Carrier Testing for Common Genetic Diseases

TPC offers optional carrier testing for the most common genetic diseases before or during pregnancy.  Carrier testing is not able to detect all of the genetic abnormalities that cause a particular disease.

There are a few common inherited diseases that may affect an individual even if they do not have a family history for that disease.  Examples of these diseases include cystic fibrosis (CF), spinal muscular atrophy (SMA), and fragile X syndrome.  A blood test can help determine if you are a carrier for one of these diseases.  Both parents must be carriers for the baby to be at an increased risk for developing the disease.

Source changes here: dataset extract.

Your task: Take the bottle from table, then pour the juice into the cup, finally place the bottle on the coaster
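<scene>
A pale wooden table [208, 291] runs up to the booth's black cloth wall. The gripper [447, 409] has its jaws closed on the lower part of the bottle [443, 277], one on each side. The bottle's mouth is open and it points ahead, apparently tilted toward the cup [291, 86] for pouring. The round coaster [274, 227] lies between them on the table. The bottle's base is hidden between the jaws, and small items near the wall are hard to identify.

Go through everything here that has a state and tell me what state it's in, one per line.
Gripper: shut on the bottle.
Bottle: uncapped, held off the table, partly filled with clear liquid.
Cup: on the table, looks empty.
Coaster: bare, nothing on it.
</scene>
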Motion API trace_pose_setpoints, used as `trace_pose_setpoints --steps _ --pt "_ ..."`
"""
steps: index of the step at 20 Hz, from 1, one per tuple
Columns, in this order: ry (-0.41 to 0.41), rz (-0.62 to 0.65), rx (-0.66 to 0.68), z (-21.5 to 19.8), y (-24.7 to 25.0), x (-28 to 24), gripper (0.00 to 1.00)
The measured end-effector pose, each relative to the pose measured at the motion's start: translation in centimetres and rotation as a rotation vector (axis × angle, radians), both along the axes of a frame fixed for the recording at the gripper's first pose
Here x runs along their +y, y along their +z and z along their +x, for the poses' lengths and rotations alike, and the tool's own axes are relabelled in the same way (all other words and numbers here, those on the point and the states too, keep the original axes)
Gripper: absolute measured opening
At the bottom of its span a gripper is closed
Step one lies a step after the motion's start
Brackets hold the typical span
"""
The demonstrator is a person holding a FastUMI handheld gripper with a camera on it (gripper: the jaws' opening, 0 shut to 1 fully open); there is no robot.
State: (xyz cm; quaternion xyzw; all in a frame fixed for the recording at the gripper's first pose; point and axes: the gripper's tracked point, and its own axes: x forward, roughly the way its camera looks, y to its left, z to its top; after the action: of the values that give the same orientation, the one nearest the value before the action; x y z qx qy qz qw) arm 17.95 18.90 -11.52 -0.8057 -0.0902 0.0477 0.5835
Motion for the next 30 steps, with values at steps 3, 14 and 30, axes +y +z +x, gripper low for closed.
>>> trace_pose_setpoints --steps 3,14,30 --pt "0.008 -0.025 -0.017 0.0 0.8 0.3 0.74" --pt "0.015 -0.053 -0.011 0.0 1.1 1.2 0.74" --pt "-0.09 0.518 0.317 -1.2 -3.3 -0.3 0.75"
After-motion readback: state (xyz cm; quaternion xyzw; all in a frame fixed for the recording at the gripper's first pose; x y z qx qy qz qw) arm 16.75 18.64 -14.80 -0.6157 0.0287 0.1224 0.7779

CF is a chronic disease that affects the respiratory, digestive, and reproductive systems.

Fragile X syndrome is a disease that causes developmental and mental delay, autism, and hyperactivity.

SMA is a rare disease that destroys nerve cells that causes infants or children to lose muscle control that affects breathing, swallowing, and movement.

You may be a carrier of the above diseases and not be aware of it.  We have information regarding the above medical conditions and screening.  Please speak to our physician if you have additional questions or concerns regarding carrier testing.  In addition, please check with your individual insurance company to see if they will cover screening for the above medical conditions.